Question 3 True / False
The distinctive clinical syndromes caused by thiamine, riboflavin, and niacin deficiencies reflect which specific metabolic reactions are blocked rather than a generic 'low energy' state.
TTrue
FFalse
Answer: True
This is the key clinical implication of coenzyme biochemistry. Each B vitamin's coenzyme form catalyzes specific reactions, so its absence creates a specific metabolic bottleneck. Thiamine deficiency blocks pyruvate dehydrogenase and α-ketoglutarate dehydrogenase — affecting aerobic glucose metabolism most severely, which is why brain and heart (exclusively aerobic) fail first. Niacin deficiency impairs NAD+-dependent reactions throughout glycolysis and the citric acid cycle, affecting high-turnover tissues (skin, gut, neurons) — causing the '3 D's' of pellagra. Understanding the coenzyme chemistry lets you predict these patterns rather than memorize them.
Question 4 True / False
Since B vitamins function as coenzymes that are regenerated (not consumed) in each catalytic cycle, the body does not require daily dietary intake of B vitamins in healthy adults.
TTrue
FFalse
Answer: False
B vitamins are recycled during catalysis — for example, NAD+ is regenerated after donating electrons — but they are not perfectly conserved. Coenzymes undergo degradation, are lost in urine, and are incorporated into other metabolic processes. Body stores are limited, especially for thiamine (only a few weeks' supply). Daily intake is required to maintain adequate tissue concentrations. This misconception arises from conflating 'recycled in each enzymatic cycle' with 'not needed from the diet' — the body recycles them functionally but still loses them over time.
Question 5 Short Answer
Why does thiamine deficiency cause neurological and cardiac symptoms specifically, rather than affecting all tissues equally? What does this reveal about the relationship between coenzyme specificity and clinical presentation?

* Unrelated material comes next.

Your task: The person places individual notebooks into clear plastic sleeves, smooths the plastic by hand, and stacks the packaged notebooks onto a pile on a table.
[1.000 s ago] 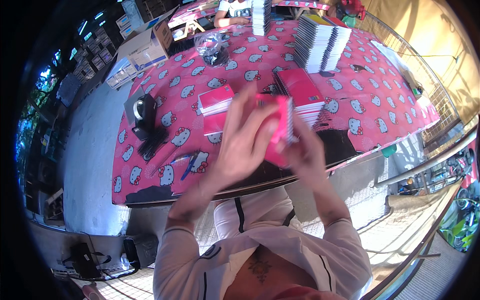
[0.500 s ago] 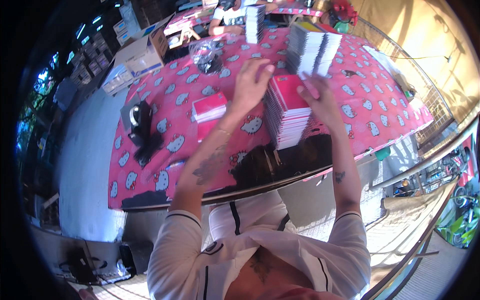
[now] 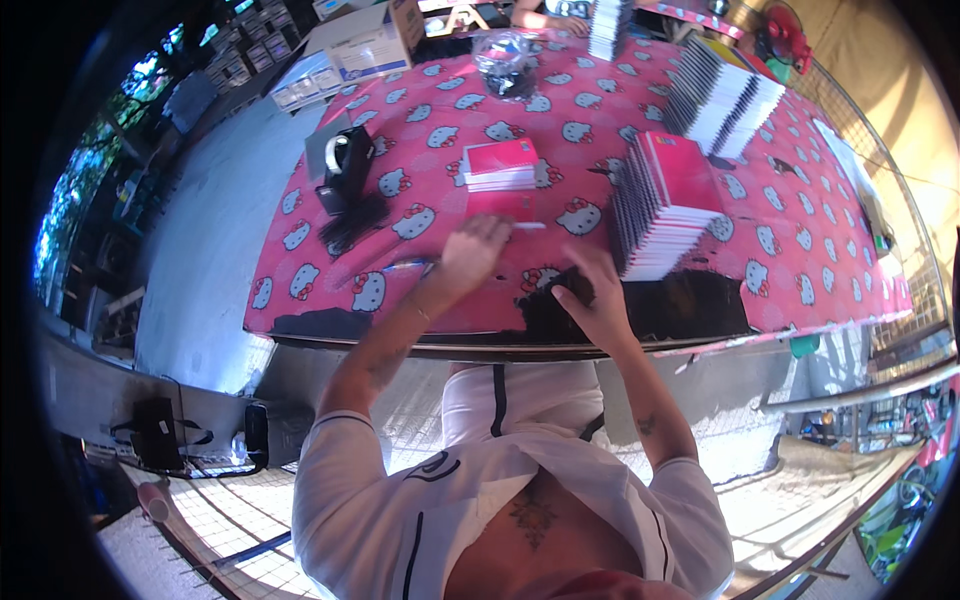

Think about your answer, then reveal below.
Model answer: Brain and heart muscle are almost entirely dependent on aerobic glucose metabolism — they have minimal capacity to switch to fatty acid oxidation or anaerobic pathways for ATP. When thiamine pyrophosphate is deficient, pyruvate dehydrogenase stalls, blocking pyruvate from entering the citric acid cycle. Tissues that can use alternative fuels (skeletal muscle can use fatty acids, liver can perform gluconeogenesis) are somewhat protected. Neurons and cardiomyocytes cannot — they require continuous aerobic glucose metabolism, so they are the first to fail. A coenzyme deficiency's clinical severity in a given tissue depends on how exclusively that tissue relies on the blocked reaction.
The clinical specificity of B-vitamin deficiency syndromes is a direct consequence of coenzyme chemistry. Each coenzyme catalyzes defined reactions; each tissue has a defined metabolic repertoire; the overlap between 'which reactions are blocked' and 'which reactions a tissue depends on' determines vulnerability. This reasoning pattern — deficiency → blocked reaction → most dependent tissue fails first — is the analytical core of nutritional biochemistry.